• Data section:

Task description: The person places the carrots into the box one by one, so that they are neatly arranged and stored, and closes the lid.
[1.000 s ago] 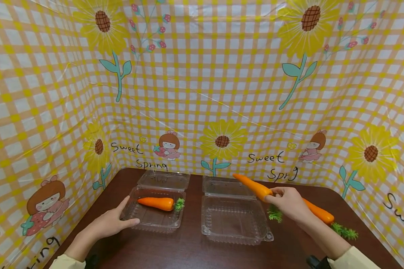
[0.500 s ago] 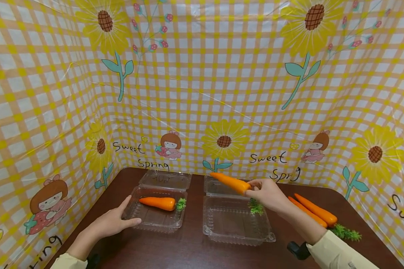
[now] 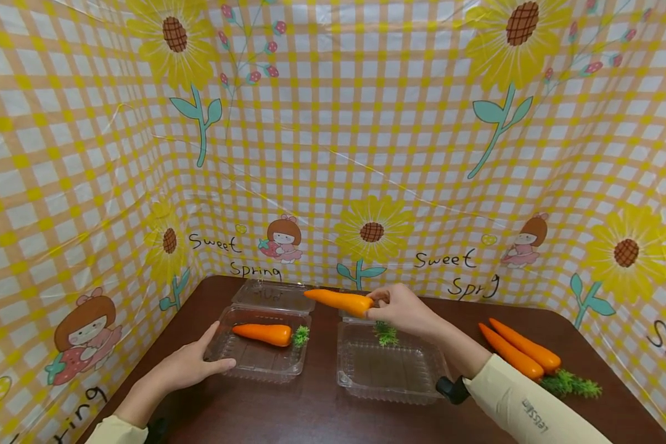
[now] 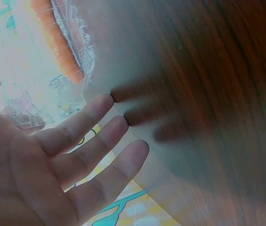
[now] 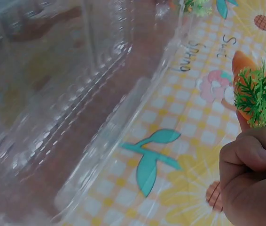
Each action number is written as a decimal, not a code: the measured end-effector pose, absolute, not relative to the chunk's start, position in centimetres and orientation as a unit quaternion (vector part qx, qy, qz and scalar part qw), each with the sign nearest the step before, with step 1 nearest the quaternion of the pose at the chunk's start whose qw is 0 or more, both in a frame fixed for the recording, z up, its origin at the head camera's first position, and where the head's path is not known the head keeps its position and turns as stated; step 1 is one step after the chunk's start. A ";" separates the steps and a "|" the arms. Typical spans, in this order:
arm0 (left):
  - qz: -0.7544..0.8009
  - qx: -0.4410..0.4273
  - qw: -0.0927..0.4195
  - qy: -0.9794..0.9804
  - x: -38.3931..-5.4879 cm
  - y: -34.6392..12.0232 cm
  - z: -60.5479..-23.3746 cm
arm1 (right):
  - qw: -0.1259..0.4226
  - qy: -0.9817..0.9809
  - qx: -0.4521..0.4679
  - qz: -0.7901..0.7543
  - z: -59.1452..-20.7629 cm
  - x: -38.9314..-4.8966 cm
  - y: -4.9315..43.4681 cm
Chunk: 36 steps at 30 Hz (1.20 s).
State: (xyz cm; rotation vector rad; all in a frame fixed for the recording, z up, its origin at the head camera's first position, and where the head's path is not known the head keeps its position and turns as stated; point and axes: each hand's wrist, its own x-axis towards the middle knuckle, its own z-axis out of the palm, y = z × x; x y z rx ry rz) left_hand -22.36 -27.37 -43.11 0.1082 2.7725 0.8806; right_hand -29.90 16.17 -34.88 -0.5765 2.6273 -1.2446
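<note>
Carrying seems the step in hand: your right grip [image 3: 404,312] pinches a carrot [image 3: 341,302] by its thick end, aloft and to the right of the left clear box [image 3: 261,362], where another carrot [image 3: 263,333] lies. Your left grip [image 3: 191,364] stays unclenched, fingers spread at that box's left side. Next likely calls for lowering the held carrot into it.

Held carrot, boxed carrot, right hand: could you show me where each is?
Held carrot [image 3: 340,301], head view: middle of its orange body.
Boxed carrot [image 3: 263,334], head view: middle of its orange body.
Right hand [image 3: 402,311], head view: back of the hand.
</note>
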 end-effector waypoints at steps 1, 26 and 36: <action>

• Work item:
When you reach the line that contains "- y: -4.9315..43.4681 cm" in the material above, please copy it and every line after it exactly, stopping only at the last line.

• Finished exercise:
  - y: -4.9315..43.4681 cm
Chunk: 36 steps at 30 Hz (1.20 s).
State: (xyz cm; rotation vector rad; all in a frame fixed for the recording, z up, its origin at the head camera's first position, and where the head's path is not known the head keeps its position and turns as stated; point and axes: each hand's wrist, its own x-axis towards the middle knuckle, its own z-axis out of the palm, y = z × x; x y z rx ry rz) left_hand -22.36 -27.37 -43.11 0.1082 2.7725 0.8806; right_hand -29.90 16.17 -34.88 -0.5765 2.6273 -1.2446
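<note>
Carrying seems the step in hand: your right grip [image 3: 404,312] pinches a carrot [image 3: 341,302] by its thick end, aloft and to the right of the left clear box [image 3: 261,362], where another carrot [image 3: 263,333] lies. Your left grip [image 3: 191,364] stays unclenched, fingers spread at that box's left side. Next likely calls for lowering the held carrot into it.

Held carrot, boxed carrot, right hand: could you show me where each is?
Held carrot [image 3: 340,301], head view: middle of its orange body.
Boxed carrot [image 3: 263,334], head view: middle of its orange body.
Right hand [image 3: 402,311], head view: back of the hand.
</note>
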 end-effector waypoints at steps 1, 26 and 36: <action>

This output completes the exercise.